## What you need to do
Return the lines that run from the beginning of the entries to the line holding "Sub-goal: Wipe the", inclusive, and drop the pictures.

*** Opening Supplied material ***

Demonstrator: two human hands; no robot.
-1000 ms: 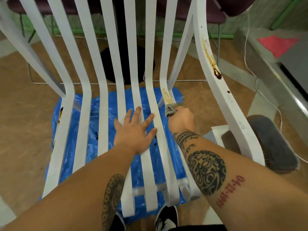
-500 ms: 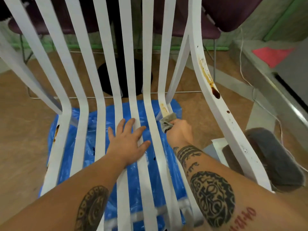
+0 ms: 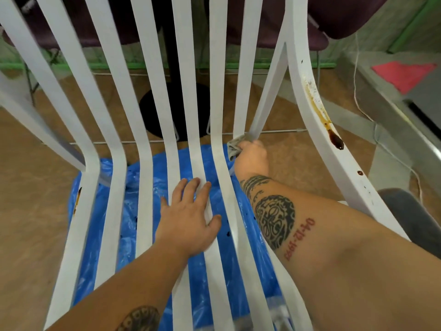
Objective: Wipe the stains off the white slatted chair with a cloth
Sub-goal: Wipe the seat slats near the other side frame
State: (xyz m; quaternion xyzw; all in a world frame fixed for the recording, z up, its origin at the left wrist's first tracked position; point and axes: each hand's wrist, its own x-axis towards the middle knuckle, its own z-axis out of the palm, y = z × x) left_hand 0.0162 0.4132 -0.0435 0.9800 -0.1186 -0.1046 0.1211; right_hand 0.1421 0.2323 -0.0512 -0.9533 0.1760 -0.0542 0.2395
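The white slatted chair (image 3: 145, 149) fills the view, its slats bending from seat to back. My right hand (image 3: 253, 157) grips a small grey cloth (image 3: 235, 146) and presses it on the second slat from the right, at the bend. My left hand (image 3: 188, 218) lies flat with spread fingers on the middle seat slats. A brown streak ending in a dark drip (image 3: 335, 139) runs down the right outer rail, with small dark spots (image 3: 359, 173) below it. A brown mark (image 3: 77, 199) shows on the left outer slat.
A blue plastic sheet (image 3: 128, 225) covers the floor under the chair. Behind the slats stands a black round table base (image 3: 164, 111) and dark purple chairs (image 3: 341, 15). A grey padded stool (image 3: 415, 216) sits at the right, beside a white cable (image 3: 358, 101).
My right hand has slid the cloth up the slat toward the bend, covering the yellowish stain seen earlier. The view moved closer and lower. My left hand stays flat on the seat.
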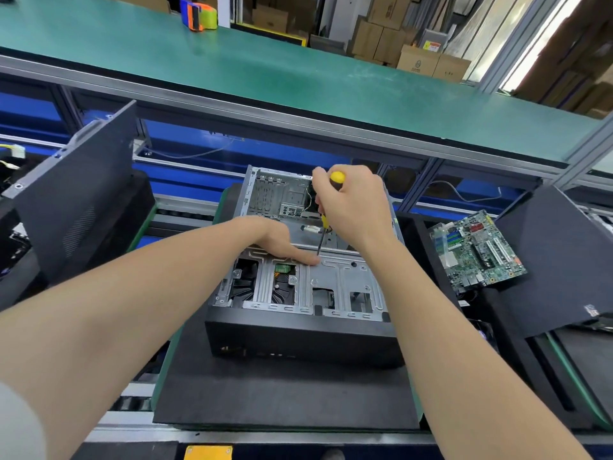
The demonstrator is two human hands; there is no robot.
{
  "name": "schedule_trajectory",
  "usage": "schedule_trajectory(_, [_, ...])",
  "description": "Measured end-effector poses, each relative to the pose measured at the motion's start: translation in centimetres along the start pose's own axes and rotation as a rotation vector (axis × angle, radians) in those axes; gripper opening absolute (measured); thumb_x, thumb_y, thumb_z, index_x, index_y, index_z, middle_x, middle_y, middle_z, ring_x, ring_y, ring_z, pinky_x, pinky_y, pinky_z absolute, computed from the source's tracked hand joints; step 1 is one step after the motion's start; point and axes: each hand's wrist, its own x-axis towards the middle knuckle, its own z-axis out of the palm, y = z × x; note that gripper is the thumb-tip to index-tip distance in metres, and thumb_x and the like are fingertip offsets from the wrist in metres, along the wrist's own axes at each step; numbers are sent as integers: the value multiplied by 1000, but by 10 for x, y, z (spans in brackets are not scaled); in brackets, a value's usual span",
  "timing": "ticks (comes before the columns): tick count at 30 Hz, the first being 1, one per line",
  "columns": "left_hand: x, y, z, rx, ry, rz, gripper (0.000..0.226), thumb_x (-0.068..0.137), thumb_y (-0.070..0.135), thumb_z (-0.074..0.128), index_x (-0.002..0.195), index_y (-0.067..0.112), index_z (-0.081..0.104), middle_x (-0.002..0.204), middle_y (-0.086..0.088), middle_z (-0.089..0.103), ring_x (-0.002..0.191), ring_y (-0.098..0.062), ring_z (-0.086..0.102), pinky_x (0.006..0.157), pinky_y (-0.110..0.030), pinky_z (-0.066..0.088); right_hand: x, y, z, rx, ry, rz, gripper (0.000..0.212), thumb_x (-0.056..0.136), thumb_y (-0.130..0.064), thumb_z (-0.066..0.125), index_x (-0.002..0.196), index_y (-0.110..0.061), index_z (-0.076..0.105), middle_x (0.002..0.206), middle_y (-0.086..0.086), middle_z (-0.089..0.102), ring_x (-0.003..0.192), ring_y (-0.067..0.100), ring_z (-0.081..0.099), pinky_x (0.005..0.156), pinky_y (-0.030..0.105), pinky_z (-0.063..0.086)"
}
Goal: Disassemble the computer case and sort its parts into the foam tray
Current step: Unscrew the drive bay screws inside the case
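Note:
An open computer case point(298, 333) lies on a black foam pad point(282, 393), its silver drive cage point(335, 280) facing up. My right hand point(355, 207) grips a yellow-handled screwdriver point(324, 222) held upright, its tip down on the cage's top edge. My left hand point(282, 242) rests on the cage, one straight finger touching the metal right beside the screwdriver tip. A green motherboard point(477, 252) lies on the black foam tray point(517, 327) to the right of the case.
A dark side panel point(79, 200) leans upright at the left, another dark panel point(564, 260) lies at the right over the tray. A green shelf point(265, 71) runs above, with a tape dispenser point(199, 13) on it. Cardboard boxes stand behind.

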Motion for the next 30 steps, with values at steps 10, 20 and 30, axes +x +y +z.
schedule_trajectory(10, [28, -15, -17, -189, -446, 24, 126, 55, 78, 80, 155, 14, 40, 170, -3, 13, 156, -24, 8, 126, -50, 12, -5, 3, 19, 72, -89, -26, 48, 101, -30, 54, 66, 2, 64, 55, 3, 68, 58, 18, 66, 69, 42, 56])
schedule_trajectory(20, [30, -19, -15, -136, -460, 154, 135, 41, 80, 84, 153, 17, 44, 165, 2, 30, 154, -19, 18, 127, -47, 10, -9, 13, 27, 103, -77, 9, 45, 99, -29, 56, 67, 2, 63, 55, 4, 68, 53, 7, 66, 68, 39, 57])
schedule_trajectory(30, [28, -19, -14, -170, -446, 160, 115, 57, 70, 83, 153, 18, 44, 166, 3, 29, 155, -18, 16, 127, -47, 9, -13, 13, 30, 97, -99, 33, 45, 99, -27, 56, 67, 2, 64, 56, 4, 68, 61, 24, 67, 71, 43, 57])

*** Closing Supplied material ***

## Answer
Demonstrator: two human hands; no robot.
-1000 ms: 
-500 ms: 
+0 ms: 
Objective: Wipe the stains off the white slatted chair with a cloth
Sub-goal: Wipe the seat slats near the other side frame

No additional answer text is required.